TASK TO CARRY OUT. In the material below, how many lines include the string "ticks"? Answer with the number and nothing else.

DATA SECTION.
++++++

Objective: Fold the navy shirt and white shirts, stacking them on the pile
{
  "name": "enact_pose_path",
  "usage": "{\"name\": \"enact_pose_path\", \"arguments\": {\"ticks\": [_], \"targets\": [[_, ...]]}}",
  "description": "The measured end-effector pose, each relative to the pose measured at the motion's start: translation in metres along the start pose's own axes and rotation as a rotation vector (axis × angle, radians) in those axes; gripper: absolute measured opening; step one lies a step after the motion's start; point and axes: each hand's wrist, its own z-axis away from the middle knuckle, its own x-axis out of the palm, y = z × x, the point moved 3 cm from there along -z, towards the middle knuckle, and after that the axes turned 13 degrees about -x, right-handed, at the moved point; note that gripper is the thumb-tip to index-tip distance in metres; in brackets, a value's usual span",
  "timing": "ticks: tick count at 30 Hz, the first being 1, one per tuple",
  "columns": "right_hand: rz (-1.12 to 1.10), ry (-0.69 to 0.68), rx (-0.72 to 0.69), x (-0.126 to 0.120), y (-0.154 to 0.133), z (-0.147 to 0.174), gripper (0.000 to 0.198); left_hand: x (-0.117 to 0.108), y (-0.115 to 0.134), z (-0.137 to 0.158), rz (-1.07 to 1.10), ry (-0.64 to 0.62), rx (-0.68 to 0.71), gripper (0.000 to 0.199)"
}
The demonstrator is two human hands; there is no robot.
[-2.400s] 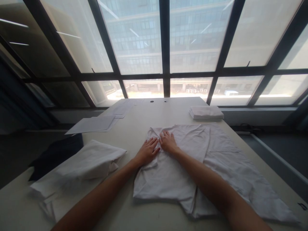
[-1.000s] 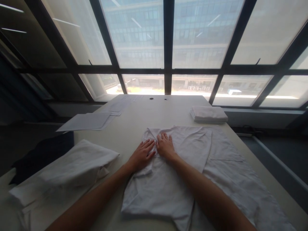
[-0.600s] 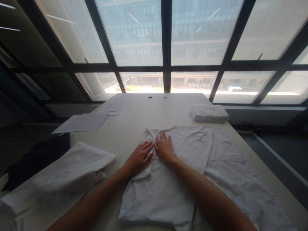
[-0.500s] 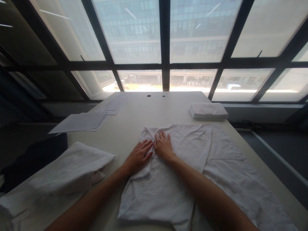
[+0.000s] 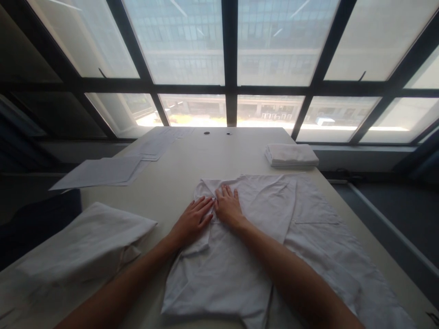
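Note:
A white cloth garment (image 5: pixel 233 269) lies partly folded on the white table (image 5: pixel 192 155), its right part spread out flat with a seam like a pocket edge. My left hand (image 5: pixel 192 221) rests flat on the garment's left edge, fingers stretched out. Just beside it my right hand (image 5: pixel 227 208) presses flat on the upper left part, fingers slightly spread. The fingertips of the left hand come close to the right hand. Neither hand grips the fabric. Creases run through the cloth around both hands.
At the left, another white cloth pile (image 5: pixel 85 242) lies crumpled on the table. Farther back are several loose paper sheets (image 5: pixel 99 171). A folded white stack of cloth (image 5: pixel 291 155) sits near the right edge. Tall windows (image 5: pixel 267 45) stand behind the table.
The view has shifted slightly, so everything sits a little farther left. Both hands stay flat at the same place on the garment.

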Motion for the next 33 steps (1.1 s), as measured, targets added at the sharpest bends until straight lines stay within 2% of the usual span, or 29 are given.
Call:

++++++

RESPONSE TO THE TASK. 2